View Full Version : mid/late-game slowdown when entering city screens


TehJumpingJawa
Oct 10, 2008, 01:39 PM
Seems pretty universal - entering & manipulating the city screen gets pretty slow mid to late-on.
This is on a ninja pc that runs vanilla civ4 easy.

Volcanus
Oct 10, 2008, 09:56 PM
I'm experiencing this problem and its making that screen unusable, or at least the pain of using it is becoming unbearable. I rely on the City Screen(s), especially the production and warehouse screens, to keep my automated trade routes tuned properly.

Is there a mod that can bring this data to the game user interface, instead of score card maybe? Certainly would make my game more enjoyable.

Krupo
Oct 11, 2008, 01:41 AM
Picking what to produce happens by just clicking the city - a little mini-screen pops up letting you do whatever you want to do.

I found the same problem, and I'm going to yell "J'accuse!" at a memory leak or some similar such gremlin - I think rebooting the game tends to fix it, by 'cleaning out' whatever the heck is stalling your memory.

And I have 4 freakin' gigs of RAM.

Stupid 32-bit programs...

TehJumpingJawa
Oct 11, 2008, 04:42 AM
Stupid 32-bit programs...

If it's a classical memory leak it's the programming language that is to blame, silly game programmers stuck in the past insisting they need to use an archaic language such as C++.

Krupo
Oct 12, 2008, 01:14 AM
Memory leak - exactly the phrase I was going to use before I went all French on the topic.

Volcanus
Oct 12, 2008, 07:12 AM
The Domestic Advisor screen is the one I was referring to. In my current game, the delay for this screen to appear has now become infinite. I have a save game which reproduces this defect. Perhaps it will reproduce it on some one elses machine. I'm running Vista 64-bit, on a quad core system with 4gigs of ram if this is the problem.

Ethan211
Oct 13, 2008, 07:12 PM
Yep, this happens to me as well.
I'm running the game on a pretty marginal machine [a Thinkpad R51 with a 32MB graphics card] but everything else is entirely playable; while my framerate can drop pretty bad when the screen is scrolled quickly, that isn't a dealbreaker with a strategy game.
I was wondering if I was the only one who experienced this, because I certainly agree that it's a necessary screen if you like the automated trade [and who doesn't?]

Ethan211
Oct 17, 2008, 06:52 PM
Ok, so I think I've found the answer in one of alpaca's posts:

"By the by, the whole system of having all trade routes exist as game objects needs to go. They should have an in potentia existence when a wagon is assigned but right now, the game creates n*m new trade routes for each good where n is the number of export and m the number of import orders, and puts them on the interface - insane! The worst is you can't use the domestic advisor anymore..."

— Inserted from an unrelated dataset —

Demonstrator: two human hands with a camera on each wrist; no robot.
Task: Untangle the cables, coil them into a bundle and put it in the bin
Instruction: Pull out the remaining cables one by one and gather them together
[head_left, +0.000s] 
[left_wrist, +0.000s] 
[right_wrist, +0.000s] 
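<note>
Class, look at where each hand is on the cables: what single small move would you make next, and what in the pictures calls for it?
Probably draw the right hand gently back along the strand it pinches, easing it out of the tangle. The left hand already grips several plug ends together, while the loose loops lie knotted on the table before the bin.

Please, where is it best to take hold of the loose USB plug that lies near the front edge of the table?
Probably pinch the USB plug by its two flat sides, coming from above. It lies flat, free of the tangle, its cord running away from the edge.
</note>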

I'm going to see if this works next time I play, but I'm pretty sure it's the ticket.




Update: Yep, this is the problem. The more possible trade routes there are, the longer it takes for your domestic advisor to pop up. I just had my game go from literaly like two minutes for the screen to load back down the the blink-of-an-eye after I deleted all of my import/export orders.
The way I had it set up was for every city to automatically export any and all goods they have unless they're going to be needing them, but apparently this isn't a workable strategy with the current implementation of automatic trading.
Keep an eye on http://forums.civfanatics.com/showthread.php?p=7358651#post7358651 and there might be a more general solution along shortly, but until then just keep your trade routes to a minimum and you'll be all right.

kirrua
Oct 26, 2008, 09:12 PM
On the first lengthy game that I played, maybe 1.5 hours in, I experienced significant slowdown when entering cities, assigning professions, loading cargo, etc etc. Restarting the game seemed to fix the problem.

If it's a classical memory leak it's the programming language that is to blame, silly game programmers stuck in the past insisting they need to use an archaic language such as C++.

This is, of course, a ridiculous assertion. That restarting fixes the problem points to a leak, but far more likely than leaked memory is a resource leak, against which garbage collection and more "modern" languages are no proof at all. It takes a great deal of work and skill to write a game like this, neither of which is necessary when writing an ignorant, unhelpful post on the bug report forum.